Your task:
Your task is to print all of the data below exactly, with no pictures included.

Available data:
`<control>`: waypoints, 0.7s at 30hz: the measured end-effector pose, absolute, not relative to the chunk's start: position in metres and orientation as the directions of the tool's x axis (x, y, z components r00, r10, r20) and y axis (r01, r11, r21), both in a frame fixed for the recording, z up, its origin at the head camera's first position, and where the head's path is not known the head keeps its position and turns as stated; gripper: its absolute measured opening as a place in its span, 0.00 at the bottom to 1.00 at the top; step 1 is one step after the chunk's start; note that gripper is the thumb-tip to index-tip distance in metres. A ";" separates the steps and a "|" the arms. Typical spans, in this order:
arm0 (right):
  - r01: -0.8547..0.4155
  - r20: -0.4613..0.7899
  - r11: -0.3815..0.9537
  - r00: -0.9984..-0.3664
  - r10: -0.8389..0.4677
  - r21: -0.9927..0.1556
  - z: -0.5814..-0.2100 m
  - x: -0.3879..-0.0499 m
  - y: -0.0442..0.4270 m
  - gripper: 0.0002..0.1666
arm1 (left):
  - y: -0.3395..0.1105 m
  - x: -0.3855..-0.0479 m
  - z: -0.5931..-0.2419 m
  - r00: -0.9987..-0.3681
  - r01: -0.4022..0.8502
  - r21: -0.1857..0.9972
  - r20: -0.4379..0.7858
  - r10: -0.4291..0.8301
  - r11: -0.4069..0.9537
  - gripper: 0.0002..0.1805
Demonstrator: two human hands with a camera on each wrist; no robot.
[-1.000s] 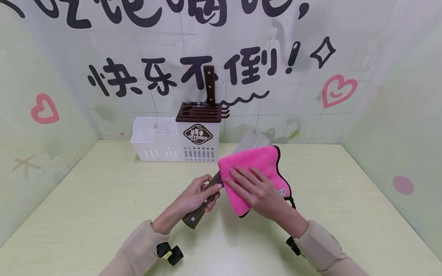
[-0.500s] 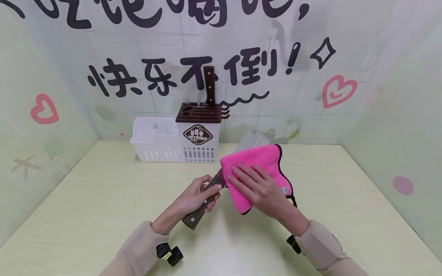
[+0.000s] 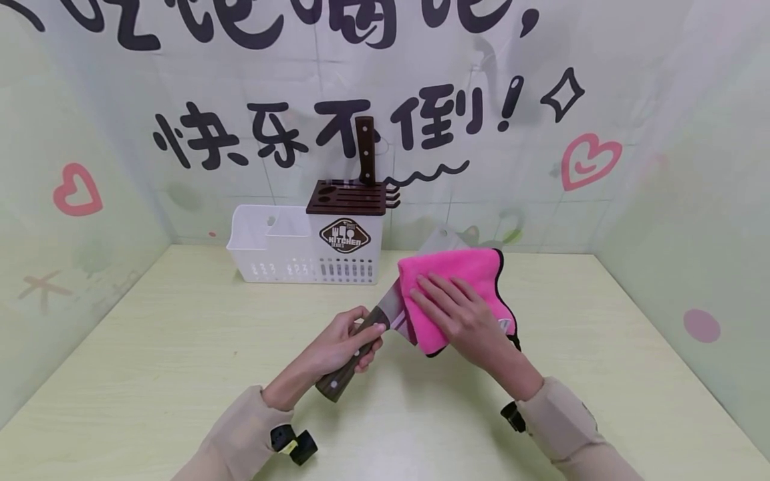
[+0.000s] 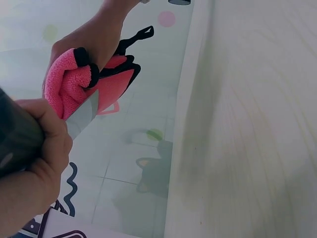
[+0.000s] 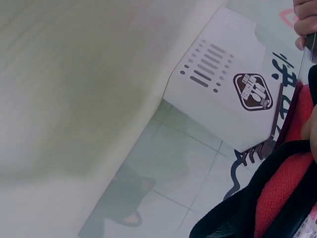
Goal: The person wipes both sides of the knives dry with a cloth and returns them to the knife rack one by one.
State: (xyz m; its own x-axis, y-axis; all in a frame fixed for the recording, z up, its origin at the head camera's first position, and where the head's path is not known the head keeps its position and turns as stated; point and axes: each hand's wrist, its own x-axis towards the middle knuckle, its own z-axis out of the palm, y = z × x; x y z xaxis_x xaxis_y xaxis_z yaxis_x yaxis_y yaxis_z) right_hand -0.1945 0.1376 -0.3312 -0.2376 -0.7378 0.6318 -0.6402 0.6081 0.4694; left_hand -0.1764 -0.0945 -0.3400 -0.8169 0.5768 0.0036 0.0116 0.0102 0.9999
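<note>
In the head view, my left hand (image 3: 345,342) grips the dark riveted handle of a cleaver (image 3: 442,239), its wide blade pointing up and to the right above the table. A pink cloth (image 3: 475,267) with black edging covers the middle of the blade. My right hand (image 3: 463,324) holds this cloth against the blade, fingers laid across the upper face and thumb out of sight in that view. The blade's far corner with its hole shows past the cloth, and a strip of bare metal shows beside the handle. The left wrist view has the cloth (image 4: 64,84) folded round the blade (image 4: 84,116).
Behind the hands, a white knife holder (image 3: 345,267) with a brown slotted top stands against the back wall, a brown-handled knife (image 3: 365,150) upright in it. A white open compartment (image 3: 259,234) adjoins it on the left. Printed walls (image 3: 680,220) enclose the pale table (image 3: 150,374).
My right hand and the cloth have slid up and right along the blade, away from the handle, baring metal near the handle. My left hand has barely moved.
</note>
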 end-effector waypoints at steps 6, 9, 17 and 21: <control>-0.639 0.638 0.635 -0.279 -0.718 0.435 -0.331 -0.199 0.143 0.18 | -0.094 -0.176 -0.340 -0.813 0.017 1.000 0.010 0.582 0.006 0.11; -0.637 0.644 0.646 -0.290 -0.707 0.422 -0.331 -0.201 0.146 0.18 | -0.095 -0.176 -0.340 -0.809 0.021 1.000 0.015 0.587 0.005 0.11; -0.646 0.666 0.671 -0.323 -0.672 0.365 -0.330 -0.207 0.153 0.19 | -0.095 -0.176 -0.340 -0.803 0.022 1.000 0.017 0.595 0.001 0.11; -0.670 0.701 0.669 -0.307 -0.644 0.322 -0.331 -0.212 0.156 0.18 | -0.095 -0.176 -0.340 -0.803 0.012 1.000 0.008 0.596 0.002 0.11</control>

Task response:
`<control>`: waypoints, 0.7s at 30hz: the measured end-effector pose, absolute, not relative to the chunk's start: position in metres and orientation as the directions of the tool's x axis (x, y, z components r00, r10, r20) and y axis (r01, r11, r21), both in a frame fixed for the recording, z up, its origin at the head camera's first position, and where the head's path is not known the head keeps its position and turns as stated; gripper: its absolute measured opening as a place in its span, 0.00 at the bottom to 1.00 at the top; step 1 is one step after the chunk's start; note that gripper is the thumb-tip to index-tip distance in metres. A ";" separates the steps and a "|" the arms. Typical spans, in this order:
arm0 (right):
  - r01: -0.8547..0.4155
  - r20: -0.4613..0.7899
  - r11: -0.3815..0.9537
  - r00: -0.9984..-0.3664
  - r10: -0.8389..0.4677
  - r21: -0.9927..0.1556
  - z: -0.5814..-0.2100 m
  - x: -0.3879..-0.0499 m
  - y: -0.0442..0.4270 m
  - gripper: 0.0002..0.1666
arm1 (left):
  - y: -0.3395..0.1105 m
  - x: -0.3855..-0.0479 m
  - z: -0.5931..-0.2419 m
  - r00: -0.9987..-0.3681
  - r01: -0.4022..0.8502
  - r21: -0.1857..0.9972
  - r20: -0.4379..0.7858
  - r10: -0.4291..0.8301
  - r11: -0.4069..0.9537
  - gripper: 0.0002..0.1805
Demonstrator: two human hands with a camera on each wrist; no robot.
[-1.000s] 
[-0.500s] 
[+0.000s] 
[+0.000s] 
[+0.000s] 
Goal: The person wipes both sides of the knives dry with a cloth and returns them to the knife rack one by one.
State: (xyz m; its own x-axis, y-axis; all in a frame fixed for the recording, z up, its origin at the head camera's first position, and where the head's path is not known the head keeps its position and turns as stated; point and axes: each hand's wrist, its own x-axis towards the middle knuckle, its own z-axis out of the palm, y = z × x; x y z xaxis_x xaxis_y xaxis_z yaxis_x yaxis_y yaxis_z) right_hand -0.1945 0.1376 -0.3312 -0.2376 -0.7378 0.6318 -0.6402 0.6081 0.4694; left_hand -0.1764 -0.0945 -0.3400 -0.8169 0.5768 0.0036 0.0116 0.0102 0.9999
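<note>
In the head view, my left hand (image 3: 345,342) grips the dark riveted handle of a cleaver (image 3: 442,239), its wide blade pointing up and to the right above the table. A pink cloth (image 3: 475,267) with black edging covers the middle of the blade. My right hand (image 3: 463,324) holds this cloth against the blade, fingers laid across the upper face and thumb out of sight in that view. The blade's far corner with its hole shows past the cloth, and a strip of bare metal shows beside the handle. The left wrist view has the cloth (image 4: 64,84) folded round the blade (image 4: 84,116).
Behind the hands, a white knife holder (image 3: 345,267) with a brown slotted top stands against the back wall, a brown-handled knife (image 3: 365,150) upright in it. A white open compartment (image 3: 259,234) adjoins it on the left. Printed walls (image 3: 680,220) enclose the pale table (image 3: 150,374).
My right hand and the cloth have slid up and right along the blade, away from the handle, baring metal near the handle. My left hand has barely moved.
</note>
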 end-effector waypoints at steps 6, 9, 17 and 21: <control>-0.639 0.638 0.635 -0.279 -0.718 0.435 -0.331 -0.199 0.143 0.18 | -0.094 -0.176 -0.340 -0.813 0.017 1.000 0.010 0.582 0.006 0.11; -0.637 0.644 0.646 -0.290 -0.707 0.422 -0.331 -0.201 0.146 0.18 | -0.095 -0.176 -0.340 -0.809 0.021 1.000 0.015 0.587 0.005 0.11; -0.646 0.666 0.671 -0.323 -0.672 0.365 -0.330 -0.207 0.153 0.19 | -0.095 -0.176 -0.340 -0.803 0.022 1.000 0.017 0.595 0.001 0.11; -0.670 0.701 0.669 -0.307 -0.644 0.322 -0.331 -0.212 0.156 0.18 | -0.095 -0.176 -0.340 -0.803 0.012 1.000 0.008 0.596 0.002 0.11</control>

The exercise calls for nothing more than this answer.